How z/OS performs synchronous to asynchronous conversion of coupling facility requests

z/OS® V1R2 introduced a new heuristic for determining whether it is more efficient in terms of the z/OS host (sender) system’s CPU utilization, to issue a synchronous command to the coupling facility synchronously or asynchronously. With this support, referred to simply as “the heuristic” throughout the remainder of this topic, z/OS will automatically and dynamically control the issuing of CF requests either synchronously or asynchronously, as needed, so as to optimize CPU consumption related to CF requests on the sender z/OS system.

As background, z/OS has the ability to issue requests to the coupling facility either:

Synchronously, which means that the processor that issued the request waits or spins until the operation is complete at the coupling facility
Asynchronously, which means that the processor that issued the request is freed up to run another task rather than synchronously waiting or spinning, while the command is transferred to and executed at the coupling facility

In general, asynchronous CF operations take somewhat longer to complete than synchronous operations - their elapsed time or service time is longer than that of a similar request that was issued synchronously. In addition, they require more software processing to complete the request once the CF has completed the asynchronous execution of the command. Asynchronous requests also tend to impact the efficiency of the underlying host processor hardware due to context switching between tasks, scheduling of units of work to process the back-end completion of the asynchronous CF request, suspending and resuming the unit of work that initiated the CF request, and other overhead associated with the asynchronous processing.

However, despite all the additional costs associated with asynchronous request processing, from a total CPU capacity impact standpoint, a sufficiently long-running synchronous CF operation will eventually cost more than the same operation processed in an asynchronous fashion, simply due to the opportunity cost of the processor having to wait or spin for a long time while the CF operation is occurring. The faster the z/OS processor issuing the CF request is, the greater this opportunity cost appears to be, for a given CF service time, because a faster processor might have done more work than a slower processor during the time spent waiting for the CF request to complete. And of course, the longer the CF operation is likely to take, the greater this opportunity costs becomes, in terms of work that the processor might have been able to execute during the execution of the CF request.
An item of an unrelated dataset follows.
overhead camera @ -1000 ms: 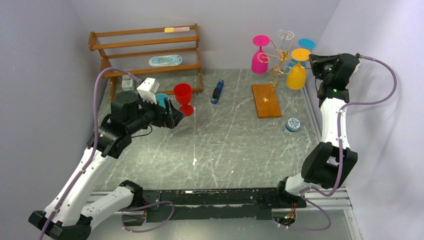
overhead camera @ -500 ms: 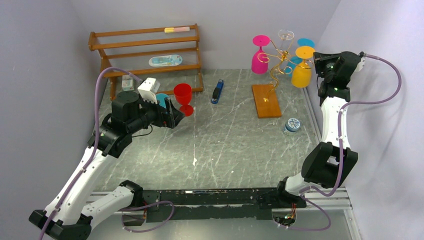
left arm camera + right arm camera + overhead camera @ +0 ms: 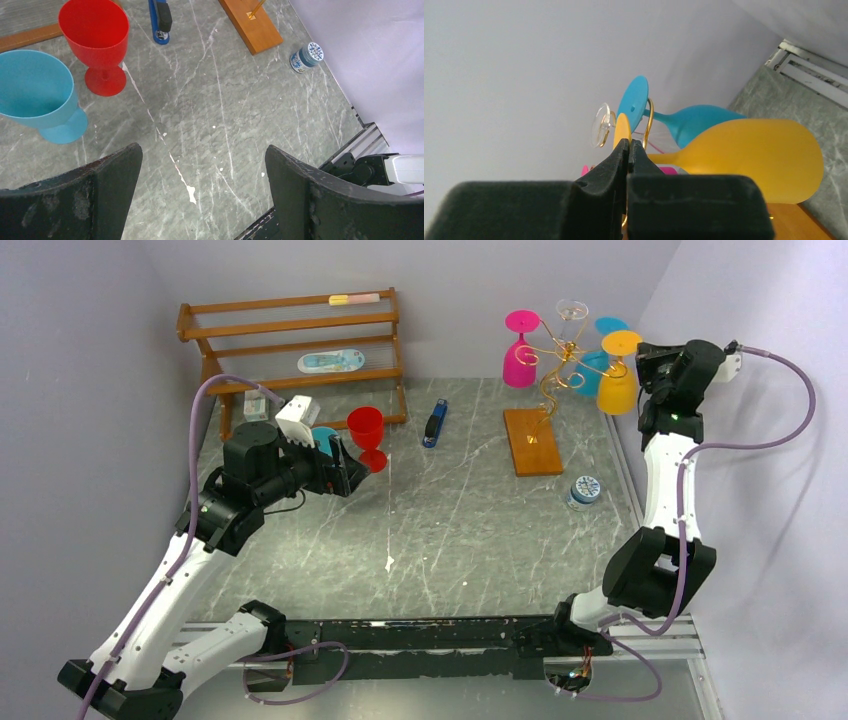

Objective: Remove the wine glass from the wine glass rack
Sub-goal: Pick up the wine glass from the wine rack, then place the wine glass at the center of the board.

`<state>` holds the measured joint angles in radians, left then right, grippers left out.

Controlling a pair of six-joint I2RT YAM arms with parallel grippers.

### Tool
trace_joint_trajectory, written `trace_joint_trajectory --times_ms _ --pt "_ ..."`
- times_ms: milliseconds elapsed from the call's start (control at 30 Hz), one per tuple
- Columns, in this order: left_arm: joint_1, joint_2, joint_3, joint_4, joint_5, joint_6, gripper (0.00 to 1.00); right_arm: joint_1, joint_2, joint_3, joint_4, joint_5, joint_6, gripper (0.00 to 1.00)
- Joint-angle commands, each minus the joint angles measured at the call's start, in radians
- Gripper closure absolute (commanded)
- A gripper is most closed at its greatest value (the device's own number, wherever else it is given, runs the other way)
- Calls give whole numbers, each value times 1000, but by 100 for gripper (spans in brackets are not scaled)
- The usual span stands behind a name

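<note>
Top external view. Largest item is the grey veined table (image 3: pixel 450 530), which is hard and matte.

At its 1 o'clock stands the wine glass rack (image 3: pixel 533 440). It is thin gold wire with scrolled arms on one stem, set on a flat orange-brown wooden base. It looks light and springy, so I judge it could tip if a foot snags.

At the rack's 2 o'clock hangs the yellow wine glass (image 3: pixel 617 392), bowl down, at an arm's outer end. I cannot tell whether its foot is clear of the wire. It is opaque and smooth, with a tulip bowl, slim stem and flat disc foot. Judged plastic: light, rigid, slippery, not very fragile. The best hold is the stem just under the foot, where the disc blocks slipping.

There the right gripper (image 3: pixel 629 152) has its black pads pressed together, pinching that stem.

At the table's 9 o'clock the left gripper (image 3: pixel 202 150) has its fingers spread wide and holds nothing. It is near the upright red glass (image 3: pixel 95 35) and blue glass (image 3: pixel 32 90).
</note>
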<state>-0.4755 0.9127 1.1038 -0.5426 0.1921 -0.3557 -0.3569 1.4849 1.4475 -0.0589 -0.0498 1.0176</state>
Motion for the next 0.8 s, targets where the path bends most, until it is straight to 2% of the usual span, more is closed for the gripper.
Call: trace_joint_trajectory --times_ms 0,333,767 --pt "2 -3 21 -1 18 4 3 3 -30 45 -24 70 -55 100" --pt "2 -3 13 -6 15 9 3 4 -95 56 -75 141 -169 100" --pt "2 -20 30 -42 -28 35 3 7 -372 -45 -227 -18 -260 100"
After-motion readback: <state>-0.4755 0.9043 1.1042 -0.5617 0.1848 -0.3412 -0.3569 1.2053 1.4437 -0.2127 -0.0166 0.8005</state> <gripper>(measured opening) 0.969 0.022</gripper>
Therefore, as the processor executing the CF request gets faster, or as the CF operations themselves take longer (for any reason), it becomes less attractive to perform CF operations synchronously, and more attractive to perform those operations asynchronously. At some threshold, a crossover point is reached where issuing the operation asynchronously costs less in terms of sender CPU overhead than issuing that same operation synchronously would have cost.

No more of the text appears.